- Your instructions: Keep to one stretch of the data below, the lines from the one with "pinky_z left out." up to and including the one with "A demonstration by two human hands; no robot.", and return that stretch exactly.

- Dataset extract:
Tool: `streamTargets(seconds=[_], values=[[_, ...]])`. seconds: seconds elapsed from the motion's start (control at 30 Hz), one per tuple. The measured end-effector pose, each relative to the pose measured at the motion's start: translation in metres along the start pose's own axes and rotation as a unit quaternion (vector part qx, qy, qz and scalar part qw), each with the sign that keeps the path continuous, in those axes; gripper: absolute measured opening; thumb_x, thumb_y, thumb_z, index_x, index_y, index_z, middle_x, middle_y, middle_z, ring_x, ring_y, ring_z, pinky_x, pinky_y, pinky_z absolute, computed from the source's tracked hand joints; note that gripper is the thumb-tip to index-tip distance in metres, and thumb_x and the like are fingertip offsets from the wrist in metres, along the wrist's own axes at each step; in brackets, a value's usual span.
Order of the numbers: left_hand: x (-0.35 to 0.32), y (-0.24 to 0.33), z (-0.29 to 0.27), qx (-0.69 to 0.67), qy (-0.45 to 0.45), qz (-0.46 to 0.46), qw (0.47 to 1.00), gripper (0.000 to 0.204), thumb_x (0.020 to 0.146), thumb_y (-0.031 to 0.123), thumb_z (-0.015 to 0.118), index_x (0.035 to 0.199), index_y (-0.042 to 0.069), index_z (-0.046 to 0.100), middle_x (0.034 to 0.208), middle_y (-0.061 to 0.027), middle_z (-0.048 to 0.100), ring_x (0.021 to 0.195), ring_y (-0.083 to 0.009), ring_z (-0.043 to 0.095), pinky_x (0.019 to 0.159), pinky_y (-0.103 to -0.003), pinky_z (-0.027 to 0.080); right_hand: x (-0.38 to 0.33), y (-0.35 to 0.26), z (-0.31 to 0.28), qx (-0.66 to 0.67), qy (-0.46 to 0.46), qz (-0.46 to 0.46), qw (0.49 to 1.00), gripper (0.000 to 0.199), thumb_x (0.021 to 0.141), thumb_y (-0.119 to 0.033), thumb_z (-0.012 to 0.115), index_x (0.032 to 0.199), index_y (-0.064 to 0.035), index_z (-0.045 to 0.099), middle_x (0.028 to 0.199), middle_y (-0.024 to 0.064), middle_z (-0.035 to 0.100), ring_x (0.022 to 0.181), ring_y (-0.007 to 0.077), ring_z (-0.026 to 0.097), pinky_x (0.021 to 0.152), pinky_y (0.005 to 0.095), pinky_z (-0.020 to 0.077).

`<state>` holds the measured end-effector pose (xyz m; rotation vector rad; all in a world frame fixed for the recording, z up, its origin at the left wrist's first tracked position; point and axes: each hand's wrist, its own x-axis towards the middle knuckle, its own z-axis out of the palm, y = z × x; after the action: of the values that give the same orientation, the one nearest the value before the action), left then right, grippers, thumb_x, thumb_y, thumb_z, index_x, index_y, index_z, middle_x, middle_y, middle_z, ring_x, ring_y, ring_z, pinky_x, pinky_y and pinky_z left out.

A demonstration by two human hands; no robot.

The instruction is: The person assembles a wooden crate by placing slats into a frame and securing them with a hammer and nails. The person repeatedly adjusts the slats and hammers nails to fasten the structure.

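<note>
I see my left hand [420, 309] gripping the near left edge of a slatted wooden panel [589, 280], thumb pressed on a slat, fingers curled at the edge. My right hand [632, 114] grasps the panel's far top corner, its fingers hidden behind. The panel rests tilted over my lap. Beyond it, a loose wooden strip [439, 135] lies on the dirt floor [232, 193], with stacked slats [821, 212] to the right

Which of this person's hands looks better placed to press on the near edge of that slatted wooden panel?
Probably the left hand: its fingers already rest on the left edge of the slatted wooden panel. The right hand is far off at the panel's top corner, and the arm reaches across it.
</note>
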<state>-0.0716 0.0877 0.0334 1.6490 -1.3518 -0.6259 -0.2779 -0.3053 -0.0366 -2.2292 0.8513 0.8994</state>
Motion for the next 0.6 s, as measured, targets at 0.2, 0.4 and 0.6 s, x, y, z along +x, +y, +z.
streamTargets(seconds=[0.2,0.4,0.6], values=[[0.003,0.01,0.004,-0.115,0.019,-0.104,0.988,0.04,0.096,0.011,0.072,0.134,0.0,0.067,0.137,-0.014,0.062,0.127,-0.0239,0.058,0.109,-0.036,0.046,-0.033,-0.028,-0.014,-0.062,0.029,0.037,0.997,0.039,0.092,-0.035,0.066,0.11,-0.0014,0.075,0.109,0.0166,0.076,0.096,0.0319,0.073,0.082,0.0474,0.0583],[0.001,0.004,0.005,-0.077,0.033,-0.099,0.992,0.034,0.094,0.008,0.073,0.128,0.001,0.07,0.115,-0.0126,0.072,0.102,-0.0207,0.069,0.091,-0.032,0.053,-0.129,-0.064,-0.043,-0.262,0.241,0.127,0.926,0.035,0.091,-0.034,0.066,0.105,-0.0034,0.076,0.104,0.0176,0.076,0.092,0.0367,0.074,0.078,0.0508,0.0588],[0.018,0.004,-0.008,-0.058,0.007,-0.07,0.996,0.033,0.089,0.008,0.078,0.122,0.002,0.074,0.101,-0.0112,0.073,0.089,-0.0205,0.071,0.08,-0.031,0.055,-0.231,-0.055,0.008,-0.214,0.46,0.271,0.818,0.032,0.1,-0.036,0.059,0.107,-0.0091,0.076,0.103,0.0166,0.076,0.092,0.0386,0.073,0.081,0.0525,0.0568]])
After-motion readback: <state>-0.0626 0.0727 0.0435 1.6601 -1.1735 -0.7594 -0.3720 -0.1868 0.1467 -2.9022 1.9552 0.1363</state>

- Solution:
`<state>` holds the measured end-effector pose (xyz m; rotation vector rad; all in a world frame fixed for the recording, z up, its origin at the left wrist's first tracked position; point and axes: each hand's wrist, its own x-axis towards the middle knuckle, its own z-axis out of the palm, y = z × x; after the action: of the values that give the same orientation, the one nearest the value before the action), left then right, grippers, thumb_x, thumb_y, thumb_z, index_x, index_y, index_z, middle_x, middle_y, middle_z, ring_x, ring_y, ring_z, pinky_x, pinky_y and pinky_z left out.

A demonstration by two human hands; no robot.

The answer given is complete.